Report every line of the listing below in which the string "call" occurs.

----------

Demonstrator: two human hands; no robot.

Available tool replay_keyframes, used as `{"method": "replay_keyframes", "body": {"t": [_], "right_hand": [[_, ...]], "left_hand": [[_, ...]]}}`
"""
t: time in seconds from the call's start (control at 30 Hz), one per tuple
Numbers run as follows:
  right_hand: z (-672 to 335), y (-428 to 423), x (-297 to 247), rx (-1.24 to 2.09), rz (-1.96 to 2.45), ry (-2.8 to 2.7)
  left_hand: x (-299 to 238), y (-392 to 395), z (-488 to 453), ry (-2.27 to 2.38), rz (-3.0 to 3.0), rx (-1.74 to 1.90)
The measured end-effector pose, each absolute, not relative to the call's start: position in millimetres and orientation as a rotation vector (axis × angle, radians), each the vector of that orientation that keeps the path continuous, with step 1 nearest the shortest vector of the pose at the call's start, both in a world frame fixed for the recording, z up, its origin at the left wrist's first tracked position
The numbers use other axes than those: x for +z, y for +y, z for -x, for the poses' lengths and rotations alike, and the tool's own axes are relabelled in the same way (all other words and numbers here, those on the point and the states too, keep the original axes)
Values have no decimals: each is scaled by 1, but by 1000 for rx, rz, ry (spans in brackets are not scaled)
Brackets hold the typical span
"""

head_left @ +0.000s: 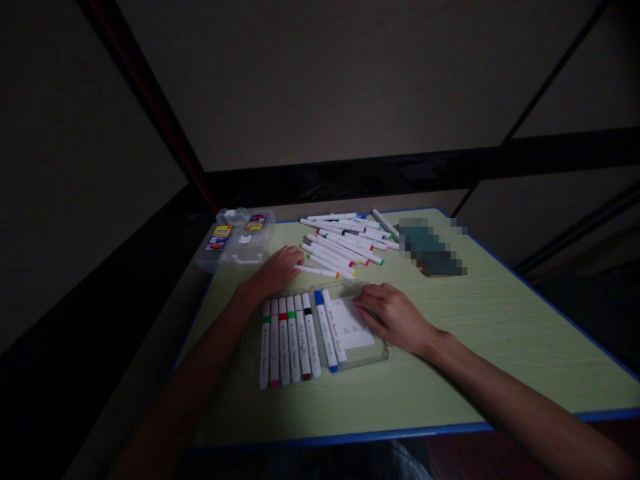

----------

* **Finished task**
t: time in seconds from the call's start (control at 30 Hz), one per tuple
The measured end-effector pose, each absolute, not relative to the call's start: position in millimetres and orientation as a rotation vector (axis × angle, radians), each the vector of that orientation that keeps the path continuous, with step 1 nearest the shortest vector of the pose at the call's start, both in a world frame fixed for the recording, z up, its origin at the left wrist's first tracked position

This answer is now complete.